The last official release is Xidel 0.9.8, but a Xidel 0.9.9 development version is published irregularly for Windows, Linux (>= Ubuntu 20.10), Android and Windows, Linux (Ubuntu 20.04) and Mac as a preview for the next release. It is recommended to use the 0.9.9 version, since it contains bug fixes, is more performant, and partially supports XPath/XQuery 3.1. Thereby most of the JSONiq syntax has been replaced by the XPath 3.1 JSON syntax. It will be published officially, once all of XPath/XQuery 3.1 is implemented.

The following Xidel downloads are available on the sourceforge download page:

Operating System	Filename	Size	SHA-256
Windows: 32 Bit	xidel-0.9.8.win32.zip	840.0 kB	96854c2be1e3755f56fabb8f00d1fe567108461b9fab139039219a1b7c17e382
Windows: 32 Bit (needs OpenSSL)	xidel-0.9.8-openssl.win32.zip	873.6 kB	1b9f3e78897727fe3ea2a359ec9678d0b2e593792a3c10c468bec60d7a873b59
Universal Linux: 32 Bit	xidel-0.9.8.linux32.tar.gz	848.5 kB	dcc80b3a1dbf437c98d94c8dcd9b4af5f709174892bf926f36ea8dd5cb55aaec
Universal Linux: 64 Bit	xidel-0.9.8.linux64.tar.gz	1.3 MB	cf6d7391a73dbadf7c74e22206ea3f9f4f77f77d0e9d6e32d15ec400b1b843ef
Debian: 32 Bit	xidel_0.9.8-1_i386.deb	665.1 kB	8329c02512da430ef1f40f77e2676539a146b258c7201375337e7de8f4e16b2c
Debian: 64 Bit	xidel_0.9.8-1_amd64.deb	991.9 kB	f6a6e29b77547d5ae38383440bd653b3eaf9eeb470def14cc48154a4f6925f69
Android ARM:	xidel-0.9.8.androidarm.tar.gz	2.1 MB	3d19cf5e9a5bf9314e251aa14e0ac990fdd290aa5bfad9e0e5c6956800365fb5
Source:	xidel-0.9.8.src.tar.gz	1.9 MB	72b5b1a2fc44a0a61831e268c45bc6a6c28e3533b5445151bfbdeaf1562af39c
Mac 10.8	externally build old Xidel 0.9.6 and compile instructions.

Usually, you can just extract the zip/deb and call Xidel, or copy it to some place in your PATH,
because it consists of a single binary without any external dependencies, except the standard system libraries (i.e. Windows API or respectively libc).
However, for HTTPS connections on Linux OpenSSL (including openssl-dev) and libcrypto are also required. For Unicode collations, libicu is required.

There are already nightly preview builds of the next version, Xidel 0.9.9. There are builds compiled on a build server (on Ubuntu 20.04; for Linux GLIBC < 2.34, Windows and Mac) and compiled locally (on Ubuntu 21.10; for Linux GLIBC >= 2.34, Android, and Windows).

You can also test it online on a webpage or directly by sending a request to the cgi service like https://www.videlibri.de/cgi-bin/xidelcgi?data=<html><title>foobar</title></html>&extract=//title&raw=true.
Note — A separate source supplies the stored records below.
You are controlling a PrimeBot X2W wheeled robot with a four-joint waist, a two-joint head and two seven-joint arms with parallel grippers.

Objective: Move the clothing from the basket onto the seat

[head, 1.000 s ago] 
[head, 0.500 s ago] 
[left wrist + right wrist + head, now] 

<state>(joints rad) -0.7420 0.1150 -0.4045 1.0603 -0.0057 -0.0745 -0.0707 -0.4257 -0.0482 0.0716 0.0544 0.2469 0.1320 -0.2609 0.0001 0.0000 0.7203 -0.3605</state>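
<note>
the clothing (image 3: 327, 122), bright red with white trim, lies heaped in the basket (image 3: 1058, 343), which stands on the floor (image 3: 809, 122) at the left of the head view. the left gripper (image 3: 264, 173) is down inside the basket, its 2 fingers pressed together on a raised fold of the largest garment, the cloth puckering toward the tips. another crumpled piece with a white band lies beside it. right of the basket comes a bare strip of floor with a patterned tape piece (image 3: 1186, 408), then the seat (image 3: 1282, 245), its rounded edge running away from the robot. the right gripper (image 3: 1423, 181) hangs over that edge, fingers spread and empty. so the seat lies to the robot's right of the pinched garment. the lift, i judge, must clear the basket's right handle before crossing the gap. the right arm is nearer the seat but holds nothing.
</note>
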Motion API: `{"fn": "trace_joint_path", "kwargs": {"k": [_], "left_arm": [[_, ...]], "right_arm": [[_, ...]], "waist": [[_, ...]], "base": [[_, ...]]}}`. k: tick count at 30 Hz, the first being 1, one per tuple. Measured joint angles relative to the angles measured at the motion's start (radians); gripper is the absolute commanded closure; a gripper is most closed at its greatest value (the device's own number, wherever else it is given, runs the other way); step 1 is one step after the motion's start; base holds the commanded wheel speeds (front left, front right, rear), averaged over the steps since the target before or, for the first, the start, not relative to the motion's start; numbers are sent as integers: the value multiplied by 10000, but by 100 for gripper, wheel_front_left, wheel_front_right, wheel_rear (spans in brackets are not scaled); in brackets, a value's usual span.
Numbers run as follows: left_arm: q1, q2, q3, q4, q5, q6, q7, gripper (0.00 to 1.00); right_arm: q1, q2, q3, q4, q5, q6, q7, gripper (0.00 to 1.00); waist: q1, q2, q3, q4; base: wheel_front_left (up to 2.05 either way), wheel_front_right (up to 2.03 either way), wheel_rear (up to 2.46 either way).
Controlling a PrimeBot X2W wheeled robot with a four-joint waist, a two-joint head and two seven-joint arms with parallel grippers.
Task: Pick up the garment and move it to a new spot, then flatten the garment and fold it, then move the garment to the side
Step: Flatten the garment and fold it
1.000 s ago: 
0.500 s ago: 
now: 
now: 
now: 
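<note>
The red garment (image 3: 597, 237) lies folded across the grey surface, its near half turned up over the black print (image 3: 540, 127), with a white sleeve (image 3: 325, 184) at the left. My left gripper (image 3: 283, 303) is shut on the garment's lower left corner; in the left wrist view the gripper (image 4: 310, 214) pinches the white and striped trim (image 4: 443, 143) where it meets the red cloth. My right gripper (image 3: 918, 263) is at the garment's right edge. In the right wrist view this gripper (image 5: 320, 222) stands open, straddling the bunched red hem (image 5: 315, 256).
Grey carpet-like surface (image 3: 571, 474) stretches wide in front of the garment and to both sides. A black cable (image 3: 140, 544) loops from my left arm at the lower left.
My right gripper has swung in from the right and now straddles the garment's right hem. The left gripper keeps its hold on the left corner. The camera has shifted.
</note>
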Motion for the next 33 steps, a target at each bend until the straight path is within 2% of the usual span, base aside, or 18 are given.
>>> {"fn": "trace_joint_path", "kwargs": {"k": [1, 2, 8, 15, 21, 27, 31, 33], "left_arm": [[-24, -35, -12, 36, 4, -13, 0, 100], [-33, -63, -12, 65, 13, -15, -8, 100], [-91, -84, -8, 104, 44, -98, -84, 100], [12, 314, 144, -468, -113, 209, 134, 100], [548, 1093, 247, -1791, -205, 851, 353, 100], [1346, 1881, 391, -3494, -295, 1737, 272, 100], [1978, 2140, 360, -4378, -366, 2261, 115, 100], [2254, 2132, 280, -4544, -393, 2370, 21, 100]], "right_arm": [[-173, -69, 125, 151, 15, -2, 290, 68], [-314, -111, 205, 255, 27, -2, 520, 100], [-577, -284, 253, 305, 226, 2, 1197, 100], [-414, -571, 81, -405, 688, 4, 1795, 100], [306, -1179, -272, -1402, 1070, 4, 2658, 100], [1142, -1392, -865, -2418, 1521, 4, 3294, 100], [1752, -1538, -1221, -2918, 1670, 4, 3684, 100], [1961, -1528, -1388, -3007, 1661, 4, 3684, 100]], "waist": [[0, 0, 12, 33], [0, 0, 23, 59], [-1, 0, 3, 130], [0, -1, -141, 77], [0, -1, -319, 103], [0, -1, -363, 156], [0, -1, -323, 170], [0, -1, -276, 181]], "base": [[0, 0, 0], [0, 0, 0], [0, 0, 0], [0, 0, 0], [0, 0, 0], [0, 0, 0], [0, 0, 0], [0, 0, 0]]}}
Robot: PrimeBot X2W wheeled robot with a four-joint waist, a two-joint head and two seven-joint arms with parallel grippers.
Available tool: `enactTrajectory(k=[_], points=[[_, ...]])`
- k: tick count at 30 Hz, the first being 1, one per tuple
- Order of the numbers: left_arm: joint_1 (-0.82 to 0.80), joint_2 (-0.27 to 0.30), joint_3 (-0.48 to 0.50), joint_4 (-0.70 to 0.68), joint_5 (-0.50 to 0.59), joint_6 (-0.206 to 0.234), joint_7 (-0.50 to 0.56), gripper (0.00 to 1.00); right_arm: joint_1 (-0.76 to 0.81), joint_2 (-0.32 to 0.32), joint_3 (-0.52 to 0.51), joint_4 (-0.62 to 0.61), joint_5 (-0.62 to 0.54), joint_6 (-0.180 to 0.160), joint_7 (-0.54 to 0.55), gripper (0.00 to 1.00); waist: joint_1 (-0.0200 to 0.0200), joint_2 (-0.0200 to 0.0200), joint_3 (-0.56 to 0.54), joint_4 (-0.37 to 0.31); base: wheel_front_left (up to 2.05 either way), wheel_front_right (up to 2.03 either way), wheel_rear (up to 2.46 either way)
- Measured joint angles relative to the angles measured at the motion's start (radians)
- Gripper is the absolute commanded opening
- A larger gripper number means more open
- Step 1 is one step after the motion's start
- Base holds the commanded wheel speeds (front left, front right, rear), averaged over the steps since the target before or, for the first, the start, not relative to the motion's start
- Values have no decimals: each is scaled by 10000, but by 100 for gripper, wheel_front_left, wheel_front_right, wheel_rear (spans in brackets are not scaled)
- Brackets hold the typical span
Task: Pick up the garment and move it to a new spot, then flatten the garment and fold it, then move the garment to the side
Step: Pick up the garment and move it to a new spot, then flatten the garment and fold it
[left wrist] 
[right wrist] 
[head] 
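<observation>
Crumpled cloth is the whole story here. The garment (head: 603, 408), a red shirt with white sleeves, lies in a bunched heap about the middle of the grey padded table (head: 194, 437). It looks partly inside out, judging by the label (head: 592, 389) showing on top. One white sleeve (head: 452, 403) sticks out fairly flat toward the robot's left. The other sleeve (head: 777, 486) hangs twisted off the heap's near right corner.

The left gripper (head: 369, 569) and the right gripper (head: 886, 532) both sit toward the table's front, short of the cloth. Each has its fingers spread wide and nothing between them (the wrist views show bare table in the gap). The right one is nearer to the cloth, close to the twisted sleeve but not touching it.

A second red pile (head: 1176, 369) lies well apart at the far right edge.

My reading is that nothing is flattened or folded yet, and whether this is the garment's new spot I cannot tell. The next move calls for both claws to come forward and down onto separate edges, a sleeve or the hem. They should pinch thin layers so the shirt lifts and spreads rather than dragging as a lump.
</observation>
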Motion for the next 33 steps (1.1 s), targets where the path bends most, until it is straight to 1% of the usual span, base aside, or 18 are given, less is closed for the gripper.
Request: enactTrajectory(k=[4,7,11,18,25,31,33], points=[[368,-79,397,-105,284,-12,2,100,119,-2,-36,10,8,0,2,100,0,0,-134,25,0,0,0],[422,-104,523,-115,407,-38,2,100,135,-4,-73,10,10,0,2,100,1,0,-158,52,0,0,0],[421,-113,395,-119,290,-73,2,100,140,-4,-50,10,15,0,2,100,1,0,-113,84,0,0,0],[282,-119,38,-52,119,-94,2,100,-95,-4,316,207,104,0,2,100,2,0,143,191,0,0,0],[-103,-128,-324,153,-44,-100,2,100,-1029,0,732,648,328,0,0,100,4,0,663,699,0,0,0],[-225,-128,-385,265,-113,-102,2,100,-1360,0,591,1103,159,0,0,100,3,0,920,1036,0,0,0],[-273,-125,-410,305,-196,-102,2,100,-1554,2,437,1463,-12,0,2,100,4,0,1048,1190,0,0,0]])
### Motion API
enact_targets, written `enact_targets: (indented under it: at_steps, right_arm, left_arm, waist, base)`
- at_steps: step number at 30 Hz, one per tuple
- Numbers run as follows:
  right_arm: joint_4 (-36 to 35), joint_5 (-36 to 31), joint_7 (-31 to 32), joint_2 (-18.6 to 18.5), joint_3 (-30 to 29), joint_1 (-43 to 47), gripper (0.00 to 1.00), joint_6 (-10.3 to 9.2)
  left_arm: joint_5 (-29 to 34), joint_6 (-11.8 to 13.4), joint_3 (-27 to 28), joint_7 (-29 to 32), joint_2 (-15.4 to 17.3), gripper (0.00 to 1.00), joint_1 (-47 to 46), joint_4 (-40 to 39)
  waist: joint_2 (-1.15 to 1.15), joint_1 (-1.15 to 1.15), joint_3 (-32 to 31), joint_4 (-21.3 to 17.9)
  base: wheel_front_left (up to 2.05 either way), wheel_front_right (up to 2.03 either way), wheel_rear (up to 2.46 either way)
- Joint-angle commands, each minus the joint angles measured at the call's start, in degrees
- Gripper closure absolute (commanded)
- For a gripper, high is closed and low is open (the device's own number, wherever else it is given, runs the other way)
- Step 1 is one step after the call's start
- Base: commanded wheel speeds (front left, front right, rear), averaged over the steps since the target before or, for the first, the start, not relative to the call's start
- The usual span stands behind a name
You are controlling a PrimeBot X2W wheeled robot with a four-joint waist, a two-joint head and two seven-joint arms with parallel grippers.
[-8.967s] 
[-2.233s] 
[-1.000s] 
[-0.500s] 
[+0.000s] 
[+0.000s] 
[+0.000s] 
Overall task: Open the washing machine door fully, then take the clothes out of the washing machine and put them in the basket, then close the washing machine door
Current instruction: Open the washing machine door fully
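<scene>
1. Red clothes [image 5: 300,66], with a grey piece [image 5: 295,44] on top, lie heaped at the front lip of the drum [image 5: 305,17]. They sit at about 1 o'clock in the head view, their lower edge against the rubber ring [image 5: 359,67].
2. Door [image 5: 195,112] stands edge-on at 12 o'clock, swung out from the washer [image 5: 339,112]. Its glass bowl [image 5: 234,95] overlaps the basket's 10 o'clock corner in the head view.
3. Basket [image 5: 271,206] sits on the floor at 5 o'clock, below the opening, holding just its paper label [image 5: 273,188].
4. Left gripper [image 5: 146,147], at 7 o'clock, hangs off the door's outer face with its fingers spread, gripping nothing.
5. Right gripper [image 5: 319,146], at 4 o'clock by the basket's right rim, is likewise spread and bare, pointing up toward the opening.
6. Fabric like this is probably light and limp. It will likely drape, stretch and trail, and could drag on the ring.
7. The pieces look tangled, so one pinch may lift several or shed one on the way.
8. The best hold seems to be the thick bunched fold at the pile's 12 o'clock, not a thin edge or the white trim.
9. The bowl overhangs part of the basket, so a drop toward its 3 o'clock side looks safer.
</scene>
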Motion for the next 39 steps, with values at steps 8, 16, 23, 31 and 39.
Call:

The source history is stored in a mercurial repository together with the VideLibri source and dependencies, licensed as GPLv3+. There are mirrors on GitHub

and GitLab. These mirrors have the Xidel source only, in order to compile it you need to download the dependencies from their own repositories first. Or use the above source tarball, which also contains dependencies.

The source then needs to be compiled with FreePascal.
In a Unix-like shell you compile it by calling ./build.sh, which just calls FreePascal. If you want to call FreePascal directly yourself, you can use fpc xidel.pas in which case you need to pass the paths to all directories of the source using the -Fu, -Fi options.
Alternatively, Xidel can be compiled using the Lazarus IDE. For this install components/pascal/internettools.lpk in Lazarus, then open programs/internet/xidel/xidel.lpi and click on Run\Compile.

Pronunciation: To say the name "Xidel" in English, you say "excited" with a silent "C" and "D", followed by an "L". In German, you just say it as it is written.